Which of the lines below mention the word "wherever"? Pull each one out.

Saved data entries:
※ ※ ※
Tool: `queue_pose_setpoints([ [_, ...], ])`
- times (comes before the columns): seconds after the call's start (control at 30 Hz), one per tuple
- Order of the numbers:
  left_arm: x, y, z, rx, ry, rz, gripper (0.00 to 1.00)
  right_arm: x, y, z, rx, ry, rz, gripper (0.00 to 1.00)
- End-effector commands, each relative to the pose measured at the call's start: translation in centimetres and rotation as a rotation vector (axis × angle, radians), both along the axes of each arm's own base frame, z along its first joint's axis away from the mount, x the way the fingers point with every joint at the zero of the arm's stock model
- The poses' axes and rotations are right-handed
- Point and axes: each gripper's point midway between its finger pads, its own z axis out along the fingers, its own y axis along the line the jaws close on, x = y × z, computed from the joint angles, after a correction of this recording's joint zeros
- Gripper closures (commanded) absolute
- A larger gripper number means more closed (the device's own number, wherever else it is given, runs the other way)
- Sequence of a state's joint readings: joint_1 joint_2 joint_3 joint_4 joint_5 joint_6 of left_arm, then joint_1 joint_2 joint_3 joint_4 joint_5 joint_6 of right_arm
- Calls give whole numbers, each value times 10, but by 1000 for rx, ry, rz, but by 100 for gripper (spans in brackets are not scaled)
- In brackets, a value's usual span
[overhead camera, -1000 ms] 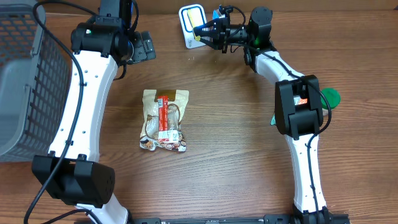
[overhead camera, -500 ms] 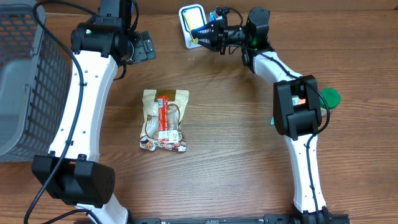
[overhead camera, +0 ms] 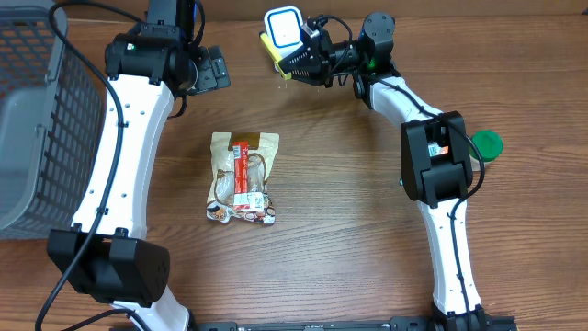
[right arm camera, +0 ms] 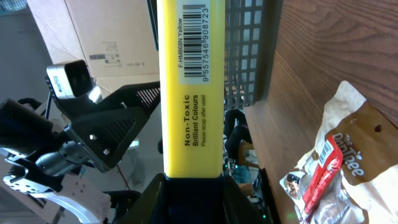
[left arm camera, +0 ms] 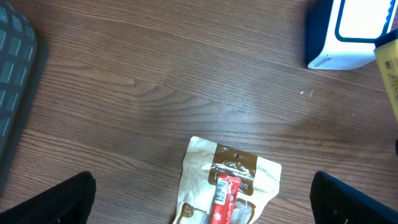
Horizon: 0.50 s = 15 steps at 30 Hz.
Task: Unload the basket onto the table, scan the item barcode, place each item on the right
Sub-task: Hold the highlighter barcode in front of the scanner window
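The yellow highlighter (right arm camera: 189, 106) is a flat-sided stick with a white barcode label (right arm camera: 193, 42) and black print reading "Non-Toxic Brilliant Colours". Clamped at one end in the right gripper (overhead camera: 294, 60), it hangs above the bench (overhead camera: 367, 230) near the far edge, just beside the scanner (overhead camera: 283, 25), a white box with a blue rim.

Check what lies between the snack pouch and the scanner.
Only bare table, clearest in the left wrist view, separates snack pouch and scanner; the held yellow marker hangs beside the scanner.
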State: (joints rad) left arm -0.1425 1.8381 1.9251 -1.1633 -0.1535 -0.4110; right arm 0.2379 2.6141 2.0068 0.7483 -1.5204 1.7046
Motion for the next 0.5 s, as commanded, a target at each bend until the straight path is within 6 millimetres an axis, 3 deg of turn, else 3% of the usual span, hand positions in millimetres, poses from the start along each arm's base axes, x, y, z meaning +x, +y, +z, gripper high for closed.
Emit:
queue_pose_setpoints([
  [0.0, -1, 0, 19, 6, -46, -12, 0, -3, -1, 1, 1, -29, 25, 97],
  [0.2, -1, 0, 19, 6, -46, -12, 0, 2, 1, -17, 0, -30, 1, 97],
  [0.37, -1, 0, 19, 6, -46, -12, 0, 23, 1, -50, -64, -2, -142, 97],
  [0.47, -1, 0, 19, 6, -46, -12, 0, 33, 1, -53, -74, -67, -195, 97],
])
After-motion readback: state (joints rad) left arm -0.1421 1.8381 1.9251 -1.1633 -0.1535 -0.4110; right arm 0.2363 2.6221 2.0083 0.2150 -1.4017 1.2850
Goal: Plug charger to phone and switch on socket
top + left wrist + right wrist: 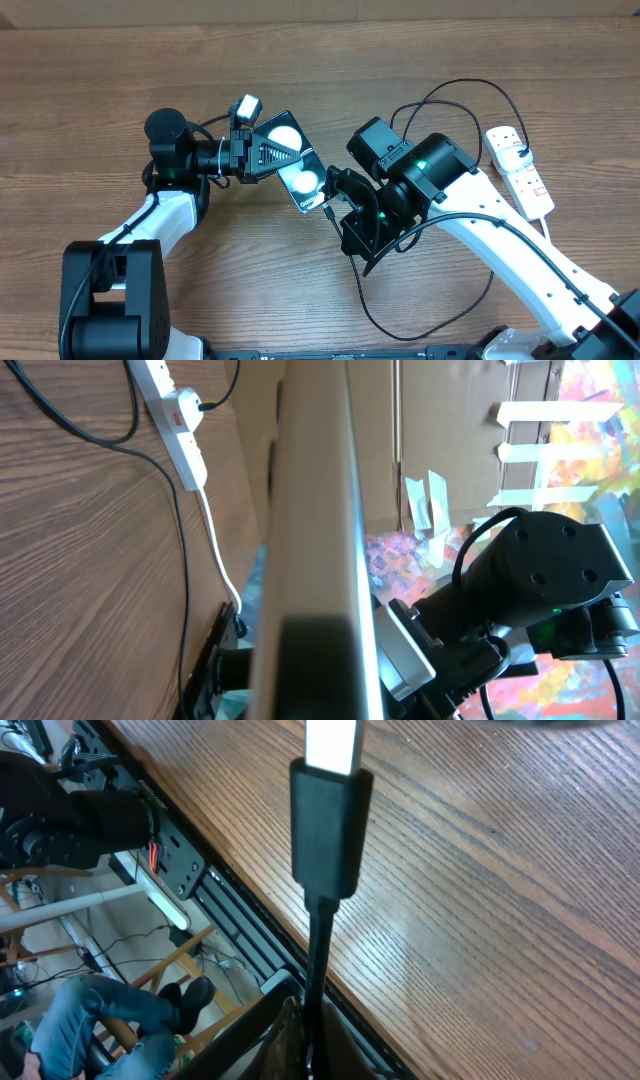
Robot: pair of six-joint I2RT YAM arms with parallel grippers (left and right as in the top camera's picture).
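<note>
The phone (pixel 292 160) is a black glossy slab with two white reflections, held tilted above the table by my left gripper (pixel 252 155), which is shut on it. In the left wrist view the phone's edge (pixel 315 550) fills the middle. My right gripper (pixel 340 205) is shut on the charger cable (pixel 318 960) just behind its connector tip (pixel 331 820), which points at the phone's lower corner. The thin black cable (pixel 420 320) loops over the table to its plug (pixel 524 153) in the white socket strip (pixel 520 170). The strip also shows in the left wrist view (pixel 180 420).
The socket strip's thick white cord (pixel 218 550) runs off along the table's right side. The table's front edge and a black rail (pixel 230 910) show in the right wrist view, with chairs and a person's leg (pixel 90 1020) below.
</note>
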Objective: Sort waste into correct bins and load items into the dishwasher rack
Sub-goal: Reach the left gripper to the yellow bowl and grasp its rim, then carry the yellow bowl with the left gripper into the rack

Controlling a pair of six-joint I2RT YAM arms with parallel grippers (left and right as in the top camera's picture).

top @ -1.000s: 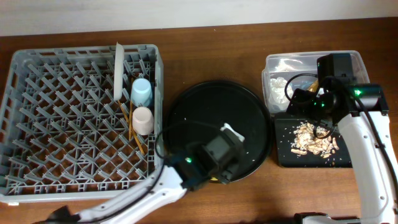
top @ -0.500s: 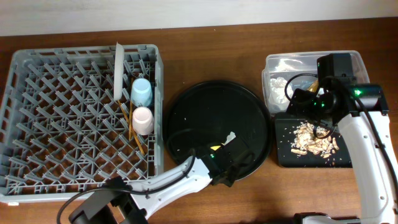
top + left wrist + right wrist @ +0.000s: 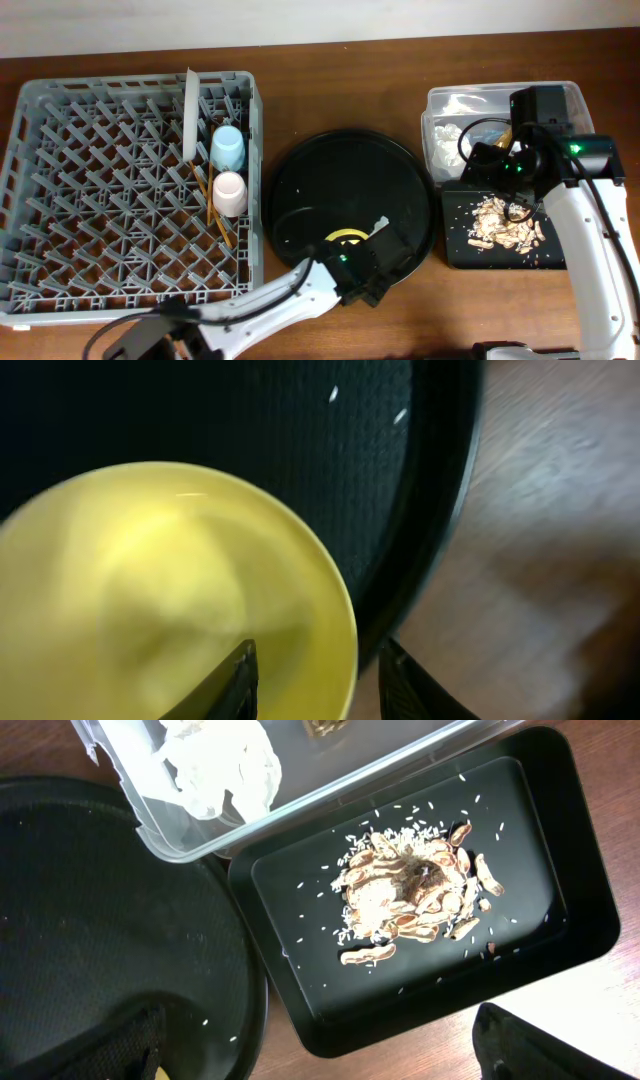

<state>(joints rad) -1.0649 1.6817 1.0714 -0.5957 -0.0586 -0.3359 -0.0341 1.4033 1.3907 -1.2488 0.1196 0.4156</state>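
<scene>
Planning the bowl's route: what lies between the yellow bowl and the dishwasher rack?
Overhead view: from the yellow bowl, round black tray floor and rim, then bare table.

A large round black tray (image 3: 340, 180) sits near the middle of a brown wooden table (image 3: 330, 90), lying flat on the bare wood. Seen close up from the left wrist, its floor has a fine woven texture and a raised, smooth rim, and a few small white specks (image 3: 333, 394) lie scattered on it. The right wrist view shows its curved edge with a couple more such specks. A pale wall (image 3: 300, 20) runs along the table's far edge.
</scene>
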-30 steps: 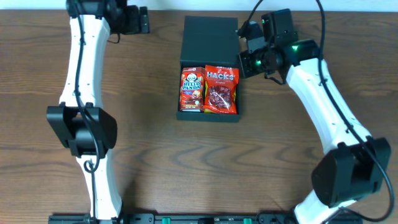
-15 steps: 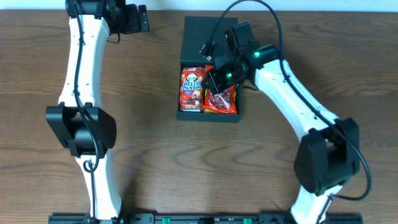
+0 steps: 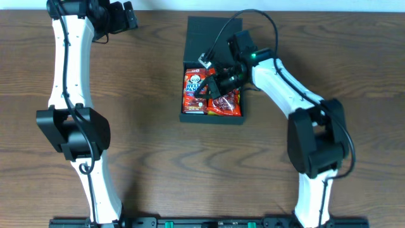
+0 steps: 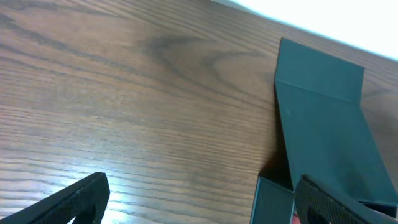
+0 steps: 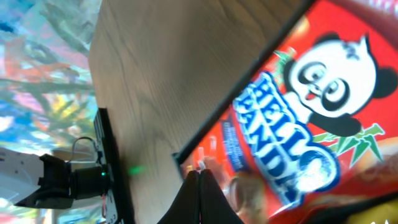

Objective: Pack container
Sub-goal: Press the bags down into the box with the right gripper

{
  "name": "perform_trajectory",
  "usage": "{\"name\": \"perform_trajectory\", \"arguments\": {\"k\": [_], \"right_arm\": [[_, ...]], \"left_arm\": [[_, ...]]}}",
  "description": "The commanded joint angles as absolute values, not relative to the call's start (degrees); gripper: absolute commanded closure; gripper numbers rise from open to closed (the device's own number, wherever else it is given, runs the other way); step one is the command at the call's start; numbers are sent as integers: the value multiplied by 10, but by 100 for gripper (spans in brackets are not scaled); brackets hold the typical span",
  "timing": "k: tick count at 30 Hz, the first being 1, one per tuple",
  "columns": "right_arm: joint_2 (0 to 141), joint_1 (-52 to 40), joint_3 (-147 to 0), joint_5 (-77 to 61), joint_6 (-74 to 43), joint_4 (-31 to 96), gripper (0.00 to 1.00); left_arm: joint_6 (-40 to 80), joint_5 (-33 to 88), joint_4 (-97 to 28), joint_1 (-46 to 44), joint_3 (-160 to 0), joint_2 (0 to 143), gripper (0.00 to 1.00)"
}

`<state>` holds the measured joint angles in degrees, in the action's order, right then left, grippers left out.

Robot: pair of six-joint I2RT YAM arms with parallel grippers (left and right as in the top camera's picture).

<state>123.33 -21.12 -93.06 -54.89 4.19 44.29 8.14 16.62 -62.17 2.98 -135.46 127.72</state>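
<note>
Well within container [image 3: 214,35] walls: R gripper [image 5: 199,177], closed.

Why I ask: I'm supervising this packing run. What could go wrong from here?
The right gripper, fingers together, sits right over the Hello Panda pack inside the container; it might crumple or drag the pack. Its arm crosses the container's right wall, so pulling back could nudge the unheld container across the table.

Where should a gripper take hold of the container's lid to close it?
Best take the lid by its far free edge, coming from the table's far side. It lies folded back behind the container, hinged at the back wall, so only that edge can swing up and over.
</note>
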Motion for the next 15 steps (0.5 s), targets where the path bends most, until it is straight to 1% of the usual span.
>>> {"name": "perform_trajectory", "arguments": {"k": [1,8,15], "right_arm": [[1261,-211,-930,-585,47,443,99],[1286,-209,-930,-564,25,441,98],[1267,-190,-962,-628,22,437,98]], "left_arm": [[88,176,-624,30,-1351,1283,4],[88,176,-626,30,-1351,1283,4],[88,176,-615,29,-1351,1283,4]]}}
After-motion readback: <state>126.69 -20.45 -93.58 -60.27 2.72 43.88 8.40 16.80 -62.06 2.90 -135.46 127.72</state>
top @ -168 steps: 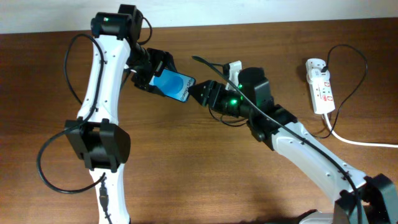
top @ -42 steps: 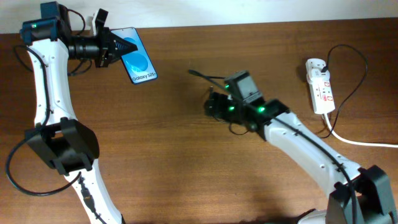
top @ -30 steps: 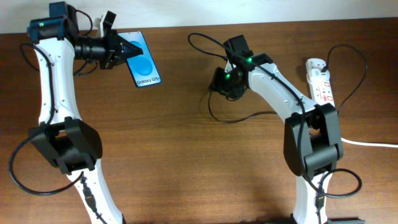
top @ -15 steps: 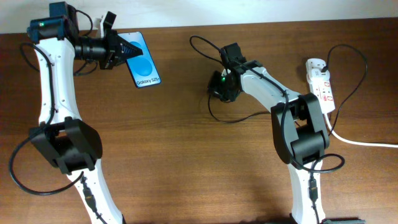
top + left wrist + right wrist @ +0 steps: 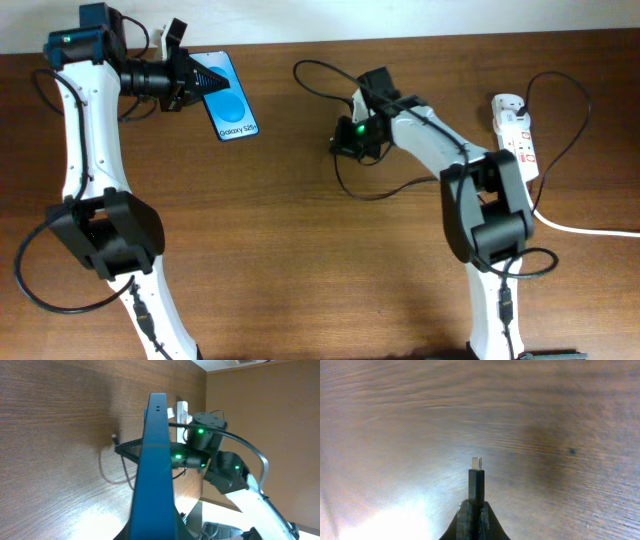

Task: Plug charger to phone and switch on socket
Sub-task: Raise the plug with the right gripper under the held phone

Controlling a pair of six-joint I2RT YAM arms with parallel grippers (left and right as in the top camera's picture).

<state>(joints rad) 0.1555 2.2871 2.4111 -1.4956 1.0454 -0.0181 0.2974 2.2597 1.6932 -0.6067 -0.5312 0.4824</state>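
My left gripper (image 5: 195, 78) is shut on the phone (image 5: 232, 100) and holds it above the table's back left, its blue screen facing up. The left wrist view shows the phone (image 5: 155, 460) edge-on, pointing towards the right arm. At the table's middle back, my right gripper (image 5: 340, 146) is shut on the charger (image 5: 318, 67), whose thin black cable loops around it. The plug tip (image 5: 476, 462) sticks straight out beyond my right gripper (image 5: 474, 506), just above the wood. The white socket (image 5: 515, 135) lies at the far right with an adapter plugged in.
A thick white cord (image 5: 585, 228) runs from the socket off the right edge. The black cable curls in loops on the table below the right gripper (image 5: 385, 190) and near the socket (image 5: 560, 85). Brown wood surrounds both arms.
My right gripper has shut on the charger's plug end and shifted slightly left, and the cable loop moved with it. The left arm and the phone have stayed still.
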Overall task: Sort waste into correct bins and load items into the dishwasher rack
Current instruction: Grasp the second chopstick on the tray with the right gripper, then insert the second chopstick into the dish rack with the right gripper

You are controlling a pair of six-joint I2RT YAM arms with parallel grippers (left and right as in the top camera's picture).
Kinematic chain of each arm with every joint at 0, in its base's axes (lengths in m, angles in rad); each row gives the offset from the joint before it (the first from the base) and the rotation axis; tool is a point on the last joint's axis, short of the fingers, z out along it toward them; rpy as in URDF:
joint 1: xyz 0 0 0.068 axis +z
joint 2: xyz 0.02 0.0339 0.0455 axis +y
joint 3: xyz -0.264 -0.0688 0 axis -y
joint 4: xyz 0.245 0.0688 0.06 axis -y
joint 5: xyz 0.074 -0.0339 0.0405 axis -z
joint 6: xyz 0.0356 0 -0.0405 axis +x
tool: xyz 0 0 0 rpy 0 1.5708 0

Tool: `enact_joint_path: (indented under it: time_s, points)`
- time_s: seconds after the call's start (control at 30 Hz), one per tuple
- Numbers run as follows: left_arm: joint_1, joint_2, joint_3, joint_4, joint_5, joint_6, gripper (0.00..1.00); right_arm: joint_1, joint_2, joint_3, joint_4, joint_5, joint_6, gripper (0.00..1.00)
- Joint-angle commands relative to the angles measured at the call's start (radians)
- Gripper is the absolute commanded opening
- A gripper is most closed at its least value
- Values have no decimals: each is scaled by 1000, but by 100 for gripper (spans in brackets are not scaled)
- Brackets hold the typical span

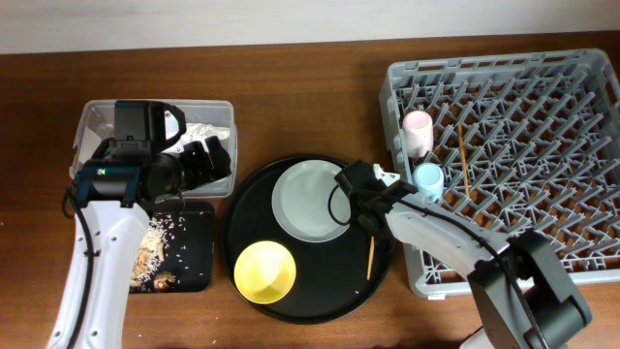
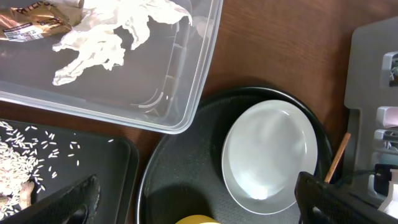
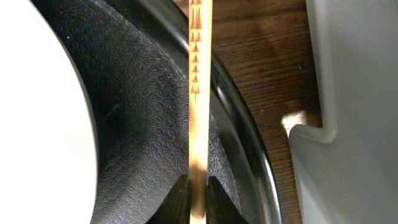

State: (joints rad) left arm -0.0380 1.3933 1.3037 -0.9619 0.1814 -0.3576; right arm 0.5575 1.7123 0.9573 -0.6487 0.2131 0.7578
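The right gripper [image 1: 362,214] is low over the right side of the big round black tray [image 1: 329,283], clenched on 1 wooden chopstick [image 3: 199,93]. In the right wrist view the stick runs straight up the picture from between the 2 dark fingers [image 3: 179,198], which press against it on either side near its lower end. The stick crosses the tray's rim. The pale grey-white plate [image 3: 43,124] is to its left, and bare wooden table [image 3: 267,74] and a corner of the grey dishwasher rack [image 3: 354,93] are to its right.

A 2nd chopstick [image 1: 462,160] lies in the rack, to the right of the pink cup [image 1: 418,131] and the light-blue cup [image 1: 428,177], which stand just inside its left edge. The yellow bowl [image 1: 264,271] sits on the round tray below the plate.

The left gripper [image 1: 211,158] hovers over the right end of the clear plastic tub [image 2: 186,93] with its fingers [image 2: 81,199] spread wide and nothing between them. The tub holds crumpled white paper [image 2: 112,37] and a brown wrapper [image 2: 31,22]. Beige food scraps [image 2: 18,168] lie in the shallow black tray [image 2: 93,168] just beside the tub.
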Motion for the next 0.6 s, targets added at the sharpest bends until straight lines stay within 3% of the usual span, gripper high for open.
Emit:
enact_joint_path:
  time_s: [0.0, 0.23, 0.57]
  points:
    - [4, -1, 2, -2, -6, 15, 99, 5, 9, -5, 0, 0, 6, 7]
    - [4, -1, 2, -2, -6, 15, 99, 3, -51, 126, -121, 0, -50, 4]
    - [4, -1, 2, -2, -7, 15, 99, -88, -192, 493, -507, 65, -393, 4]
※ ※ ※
* Solution to the exercise
- A larger gripper number means more closed (the device's own number, wherever else it is given, runs the other way)
  "description": "The commanded joint angles as absolute values, not relative to the call's start (degrees); gripper: absolute commanded closure; gripper numbers rise from open to closed (the device's own number, wherever else it is given, runs the other way); step one is the command at the call's start; numbers are sent as integers: the value multiplied by 10, but by 100 for gripper (spans in brackets are not scaled); brackets hold the typical span",

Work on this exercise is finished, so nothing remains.